• **Work instruction**
Across the entries below, how many lines contain the string "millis"? Only the number is wanted.

*** Data to examine ***

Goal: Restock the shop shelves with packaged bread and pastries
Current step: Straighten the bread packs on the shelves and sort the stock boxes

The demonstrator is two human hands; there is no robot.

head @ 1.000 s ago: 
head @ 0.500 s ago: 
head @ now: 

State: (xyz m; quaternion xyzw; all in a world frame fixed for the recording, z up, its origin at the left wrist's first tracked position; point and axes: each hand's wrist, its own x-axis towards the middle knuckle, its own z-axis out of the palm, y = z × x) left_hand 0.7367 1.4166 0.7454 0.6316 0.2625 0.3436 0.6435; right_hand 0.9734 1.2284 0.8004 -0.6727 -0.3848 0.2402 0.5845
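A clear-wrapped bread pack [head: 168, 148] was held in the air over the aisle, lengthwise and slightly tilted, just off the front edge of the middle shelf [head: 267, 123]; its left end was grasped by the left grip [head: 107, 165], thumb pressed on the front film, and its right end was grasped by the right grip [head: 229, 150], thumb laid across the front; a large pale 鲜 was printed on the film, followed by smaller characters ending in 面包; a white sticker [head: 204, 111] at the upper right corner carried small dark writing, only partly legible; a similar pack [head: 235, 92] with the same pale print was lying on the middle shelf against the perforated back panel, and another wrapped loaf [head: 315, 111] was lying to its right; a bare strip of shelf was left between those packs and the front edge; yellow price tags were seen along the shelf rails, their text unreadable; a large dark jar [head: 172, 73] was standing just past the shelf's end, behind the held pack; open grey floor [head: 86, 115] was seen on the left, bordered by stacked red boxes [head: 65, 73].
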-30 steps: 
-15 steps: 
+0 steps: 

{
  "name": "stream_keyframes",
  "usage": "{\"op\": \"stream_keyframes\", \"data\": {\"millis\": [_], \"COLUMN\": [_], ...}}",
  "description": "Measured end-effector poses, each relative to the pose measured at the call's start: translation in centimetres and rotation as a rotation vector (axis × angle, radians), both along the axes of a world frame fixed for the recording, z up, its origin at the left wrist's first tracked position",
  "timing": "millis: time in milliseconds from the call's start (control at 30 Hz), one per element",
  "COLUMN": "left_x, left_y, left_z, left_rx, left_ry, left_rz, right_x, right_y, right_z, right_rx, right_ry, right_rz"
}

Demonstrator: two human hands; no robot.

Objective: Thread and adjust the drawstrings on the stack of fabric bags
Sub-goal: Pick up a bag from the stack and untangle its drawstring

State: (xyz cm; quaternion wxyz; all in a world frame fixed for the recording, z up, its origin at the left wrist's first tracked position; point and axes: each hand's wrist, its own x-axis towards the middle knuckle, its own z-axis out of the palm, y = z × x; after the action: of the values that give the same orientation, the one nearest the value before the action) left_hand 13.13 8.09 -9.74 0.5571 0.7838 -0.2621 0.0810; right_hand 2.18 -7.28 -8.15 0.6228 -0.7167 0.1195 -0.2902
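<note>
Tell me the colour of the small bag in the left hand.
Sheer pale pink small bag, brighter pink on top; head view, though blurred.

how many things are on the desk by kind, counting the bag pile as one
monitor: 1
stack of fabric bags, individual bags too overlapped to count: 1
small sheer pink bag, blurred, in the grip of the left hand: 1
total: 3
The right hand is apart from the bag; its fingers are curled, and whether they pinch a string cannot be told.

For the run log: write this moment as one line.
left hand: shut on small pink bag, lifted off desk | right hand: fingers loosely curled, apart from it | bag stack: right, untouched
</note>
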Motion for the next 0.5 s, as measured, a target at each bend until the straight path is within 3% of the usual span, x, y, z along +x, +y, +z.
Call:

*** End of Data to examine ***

• **Answer section**
2